WORK INSTRUCTION:
Would you copy the lines below exactly and omit the images?

GIVEN DATA:

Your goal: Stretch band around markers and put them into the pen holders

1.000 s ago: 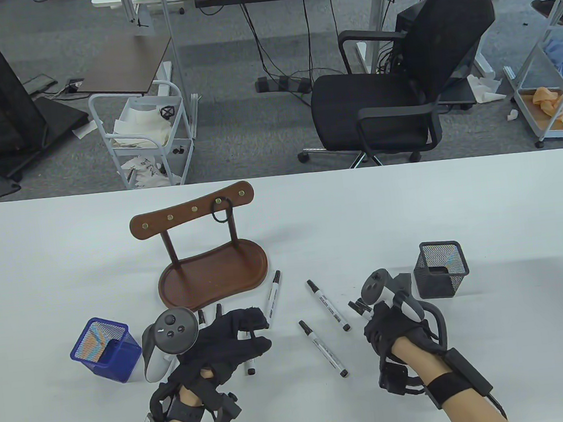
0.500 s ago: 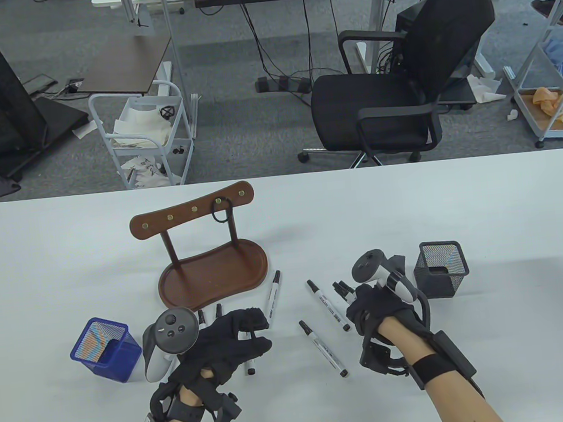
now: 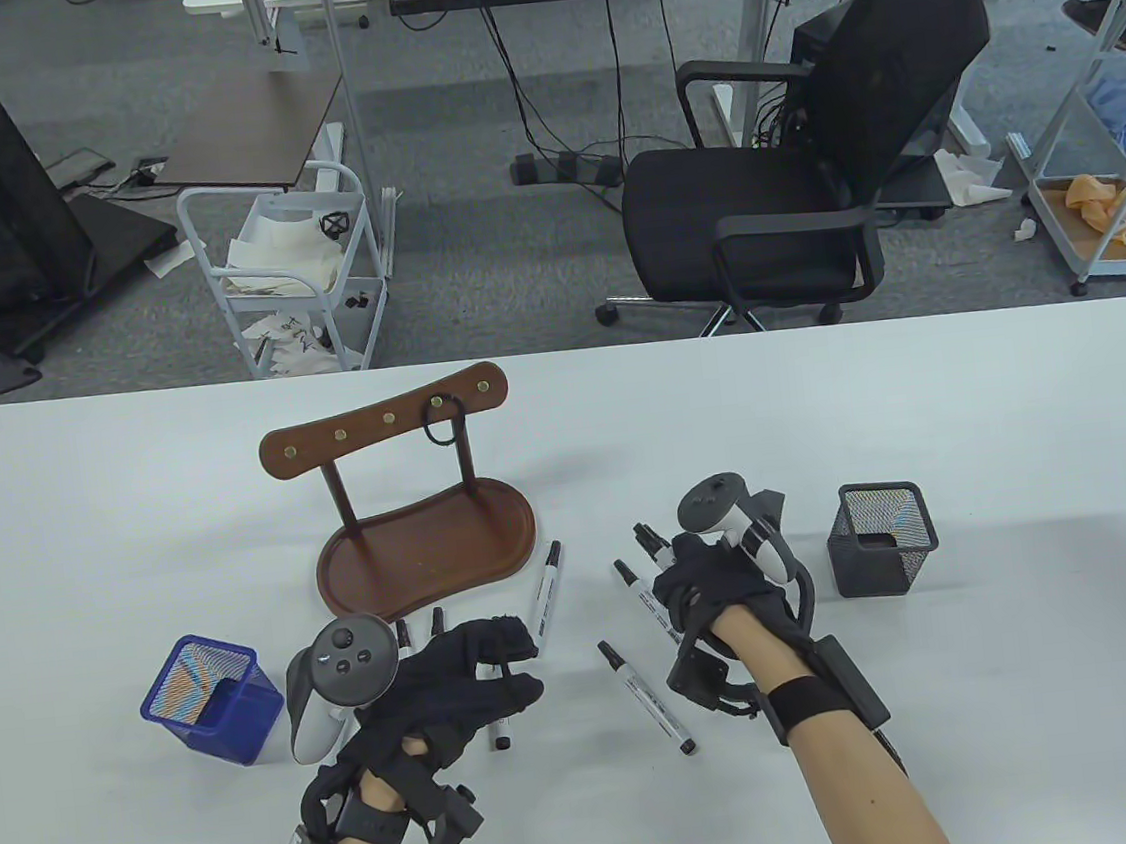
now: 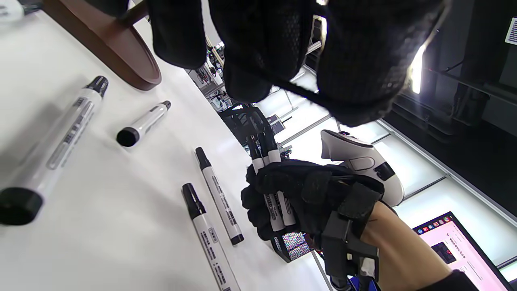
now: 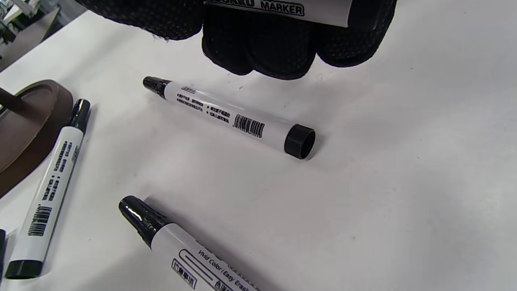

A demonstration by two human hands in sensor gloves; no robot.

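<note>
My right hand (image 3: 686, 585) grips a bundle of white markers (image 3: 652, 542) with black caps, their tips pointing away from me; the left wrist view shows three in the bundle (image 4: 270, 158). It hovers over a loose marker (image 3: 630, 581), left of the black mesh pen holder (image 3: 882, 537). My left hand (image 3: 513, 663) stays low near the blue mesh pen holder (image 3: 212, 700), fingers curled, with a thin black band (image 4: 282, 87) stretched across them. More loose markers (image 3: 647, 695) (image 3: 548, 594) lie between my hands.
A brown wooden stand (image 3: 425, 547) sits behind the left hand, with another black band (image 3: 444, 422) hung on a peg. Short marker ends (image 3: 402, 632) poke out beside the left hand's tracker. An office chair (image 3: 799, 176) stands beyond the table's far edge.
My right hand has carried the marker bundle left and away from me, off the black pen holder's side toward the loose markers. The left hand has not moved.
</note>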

OUTPUT OF THE TASK:
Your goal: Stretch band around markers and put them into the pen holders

1.000 s ago: 
0.500 s ago: 
now: 
now: 
now: 

A demonstration by two human hands in sensor gloves; no robot.

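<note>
My right hand (image 3: 686, 585) grips a bundle of white markers (image 3: 652, 542) with black caps, their tips pointing away from me; the left wrist view shows three in the bundle (image 4: 270, 158). It hovers over a loose marker (image 3: 630, 581), left of the black mesh pen holder (image 3: 882, 537). My left hand (image 3: 513, 663) stays low near the blue mesh pen holder (image 3: 212, 700), fingers curled, with a thin black band (image 4: 282, 87) stretched across them. More loose markers (image 3: 647, 695) (image 3: 548, 594) lie between my hands.
A brown wooden stand (image 3: 425, 547) sits behind the left hand, with another black band (image 3: 444, 422) hung on a peg. Short marker ends (image 3: 402, 632) poke out beside the left hand's tracker. An office chair (image 3: 799, 176) stands beyond the table's far edge.
My right hand has carried the marker bundle left and away from me, off the black pen holder's side toward the loose markers. The left hand has not moved.
</note>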

The exercise is done.